**AIM OF THE TASK**: Quote the entries below from the line with "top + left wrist" through the line with "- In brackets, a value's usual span", both ends included, and only those lines.

______________________________

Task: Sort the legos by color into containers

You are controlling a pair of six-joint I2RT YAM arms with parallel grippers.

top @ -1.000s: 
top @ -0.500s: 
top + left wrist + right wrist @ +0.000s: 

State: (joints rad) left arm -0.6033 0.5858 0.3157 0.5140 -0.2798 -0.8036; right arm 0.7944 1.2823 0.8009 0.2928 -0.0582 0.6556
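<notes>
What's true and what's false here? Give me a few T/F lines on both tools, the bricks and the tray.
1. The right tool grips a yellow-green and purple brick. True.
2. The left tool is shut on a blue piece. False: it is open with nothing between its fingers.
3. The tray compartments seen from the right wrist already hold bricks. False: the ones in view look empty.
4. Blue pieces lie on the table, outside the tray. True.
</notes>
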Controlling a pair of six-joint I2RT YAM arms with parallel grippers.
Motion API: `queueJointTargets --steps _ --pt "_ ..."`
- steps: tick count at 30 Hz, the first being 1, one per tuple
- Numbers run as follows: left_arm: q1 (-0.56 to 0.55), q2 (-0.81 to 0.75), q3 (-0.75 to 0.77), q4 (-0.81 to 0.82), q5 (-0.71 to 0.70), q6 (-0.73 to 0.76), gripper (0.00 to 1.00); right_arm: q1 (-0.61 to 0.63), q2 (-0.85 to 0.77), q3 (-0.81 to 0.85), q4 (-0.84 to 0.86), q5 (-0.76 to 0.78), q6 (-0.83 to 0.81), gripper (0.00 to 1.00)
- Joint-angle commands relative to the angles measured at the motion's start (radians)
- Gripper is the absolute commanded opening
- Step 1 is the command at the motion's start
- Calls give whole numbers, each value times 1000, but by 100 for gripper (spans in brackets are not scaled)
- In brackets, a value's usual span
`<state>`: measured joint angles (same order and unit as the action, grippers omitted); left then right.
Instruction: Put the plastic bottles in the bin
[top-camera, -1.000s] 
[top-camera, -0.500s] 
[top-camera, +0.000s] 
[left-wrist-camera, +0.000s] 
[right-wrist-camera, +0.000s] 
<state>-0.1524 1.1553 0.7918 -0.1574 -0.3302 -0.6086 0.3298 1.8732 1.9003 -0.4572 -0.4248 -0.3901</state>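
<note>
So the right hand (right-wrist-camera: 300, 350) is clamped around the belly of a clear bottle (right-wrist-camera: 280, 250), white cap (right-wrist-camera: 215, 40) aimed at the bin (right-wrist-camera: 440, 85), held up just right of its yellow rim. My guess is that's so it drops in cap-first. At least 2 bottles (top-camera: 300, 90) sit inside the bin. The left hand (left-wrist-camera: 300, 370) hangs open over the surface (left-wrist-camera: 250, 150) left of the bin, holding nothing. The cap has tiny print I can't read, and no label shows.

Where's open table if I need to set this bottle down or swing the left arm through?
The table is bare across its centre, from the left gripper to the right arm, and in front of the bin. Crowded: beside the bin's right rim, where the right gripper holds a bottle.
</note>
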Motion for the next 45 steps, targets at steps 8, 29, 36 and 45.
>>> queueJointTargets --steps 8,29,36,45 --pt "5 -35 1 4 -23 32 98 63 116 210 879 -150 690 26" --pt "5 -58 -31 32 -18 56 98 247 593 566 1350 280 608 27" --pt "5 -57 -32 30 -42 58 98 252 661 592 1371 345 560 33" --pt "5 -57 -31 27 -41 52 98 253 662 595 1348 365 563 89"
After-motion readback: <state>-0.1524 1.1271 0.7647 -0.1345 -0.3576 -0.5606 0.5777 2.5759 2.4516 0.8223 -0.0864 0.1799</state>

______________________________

**RESPONSE TO THE TASK**:
top + left wrist + right wrist @ +0.000s: 

State: (joints rad) left arm -0.6033 0.5858 0.3157 0.5140 -0.2798 -0.8036; right arm 0.7944 1.2823 0.8009 0.2928 -0.0582 0.6556
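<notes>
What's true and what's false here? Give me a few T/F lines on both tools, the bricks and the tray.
1. The right tool grips a yellow-green and purple brick. True.
2. The left tool is shut on a blue piece. False: it is open with nothing between its fingers.
3. The tray compartments seen from the right wrist already hold bricks. False: the ones in view look empty.
4. Blue pieces lie on the table, outside the tray. True.
</notes>
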Controlling a pair of six-joint I2RT YAM arms with parallel grippers.
Motion API: `queueJointTargets --steps _ --pt "_ ..."`
- steps: tick count at 30 Hz, the first being 1, one per tuple
- Numbers run as follows: left_arm: q1 (-0.56 to 0.55), q2 (-0.81 to 0.75), q3 (-0.75 to 0.77), q4 (-0.81 to 0.82), q5 (-0.71 to 0.70), q6 (-0.73 to 0.76), gripper (0.00 to 1.00); right_arm: q1 (-0.61 to 0.63), q2 (-0.85 to 0.77), q3 (-0.81 to 0.85), q4 (-0.84 to 0.86), q5 (-0.76 to 0.78), q6 (-0.83 to 0.81), gripper (0.00 to 1.00)
- Joint-angle commands relative to the angles measured at the motion's start (radians)
- Gripper is the absolute commanded opening
- Step 1 is the command at the motion's start
- Calls give whole numbers, each value times 1000, but by 100 for gripper (spans in brackets are not scaled)
- In brackets, a value's usual span

Nothing further is required for this answer.